» **TASK INSTRUCTIONS**
Extract the complete listing and output it unchanged.

» **DATA SEGMENT**
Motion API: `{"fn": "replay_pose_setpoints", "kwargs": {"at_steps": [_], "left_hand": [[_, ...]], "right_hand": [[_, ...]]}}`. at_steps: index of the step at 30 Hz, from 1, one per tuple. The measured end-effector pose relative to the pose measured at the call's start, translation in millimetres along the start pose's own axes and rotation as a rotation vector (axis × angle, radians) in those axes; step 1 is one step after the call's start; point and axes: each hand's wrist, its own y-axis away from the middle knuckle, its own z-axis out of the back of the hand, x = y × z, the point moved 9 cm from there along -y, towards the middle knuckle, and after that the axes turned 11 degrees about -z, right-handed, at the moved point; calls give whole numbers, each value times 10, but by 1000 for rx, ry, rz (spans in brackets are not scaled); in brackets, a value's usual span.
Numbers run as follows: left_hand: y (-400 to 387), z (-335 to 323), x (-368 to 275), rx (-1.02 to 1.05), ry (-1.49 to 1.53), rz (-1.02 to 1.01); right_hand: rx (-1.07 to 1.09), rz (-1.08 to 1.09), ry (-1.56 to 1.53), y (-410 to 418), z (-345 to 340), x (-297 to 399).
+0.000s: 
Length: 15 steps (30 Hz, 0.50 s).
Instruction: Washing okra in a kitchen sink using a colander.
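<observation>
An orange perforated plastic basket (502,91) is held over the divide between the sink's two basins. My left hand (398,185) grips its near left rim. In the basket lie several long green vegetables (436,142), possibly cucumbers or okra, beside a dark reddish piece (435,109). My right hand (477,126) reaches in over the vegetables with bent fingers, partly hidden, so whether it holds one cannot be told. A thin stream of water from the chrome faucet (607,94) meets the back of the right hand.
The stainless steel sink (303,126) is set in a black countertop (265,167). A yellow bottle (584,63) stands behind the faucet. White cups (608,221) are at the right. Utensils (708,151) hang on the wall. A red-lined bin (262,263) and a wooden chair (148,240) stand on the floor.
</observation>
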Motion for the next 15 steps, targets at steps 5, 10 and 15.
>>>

» **PROBLEM SOLUTION**
Motion API: `{"fn": "replay_pose_setpoints", "kwargs": {"at_steps": [_], "left_hand": [[_, ...]], "right_hand": [[_, ...]]}}`. at_steps: index of the step at 30 Hz, from 1, one per tuple. The measured end-effector pose relative to the pose measured at the call's start, translation in millimetres along the start pose's own axes and rotation as a rotation vector (axis × angle, radians) in those axes; step 1 is one step after the call's start; point and axes: each hand's wrist, its own y-axis away from the middle knuckle, its own z-axis out of the back of the hand, x = y × z, the point moved 9 cm from there along -y, towards the middle knuckle, and after that the axes turned 11 degrees about -z, right-handed, at the moved point; calls give whole numbers, each value times 10, but by 1000 for rx, ry, rz (spans in brackets are not scaled); in brackets, a value's usual span.
Numbers run as follows: left_hand: y (-400 to 387), z (-335 to 323), x (-368 to 275), rx (-1.02 to 1.05), ry (-1.49 to 1.53), rz (-1.02 to 1.01); right_hand: rx (-1.07 to 1.09), rz (-1.08 to 1.09), ry (-1.56 to 1.53), y (-410 to 418), z (-345 to 340), x (-297 to 399).
+0.000s: 
Length: 15 steps (30 Hz, 0.50 s).
Instruction: Washing okra in a kitchen sink using a colander.
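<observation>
An orange perforated plastic basket (502,91) is held over the divide between the sink's two basins. My left hand (398,185) grips its near left rim. In the basket lie several long green vegetables (436,142), possibly cucumbers or okra, beside a dark reddish piece (435,109). My right hand (477,126) reaches in over the vegetables with bent fingers, partly hidden, so whether it holds one cannot be told. A thin stream of water from the chrome faucet (607,94) meets the back of the right hand.
The stainless steel sink (303,126) is set in a black countertop (265,167). A yellow bottle (584,63) stands behind the faucet. White cups (608,221) are at the right. Utensils (708,151) hang on the wall. A red-lined bin (262,263) and a wooden chair (148,240) stand on the floor.
</observation>
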Motion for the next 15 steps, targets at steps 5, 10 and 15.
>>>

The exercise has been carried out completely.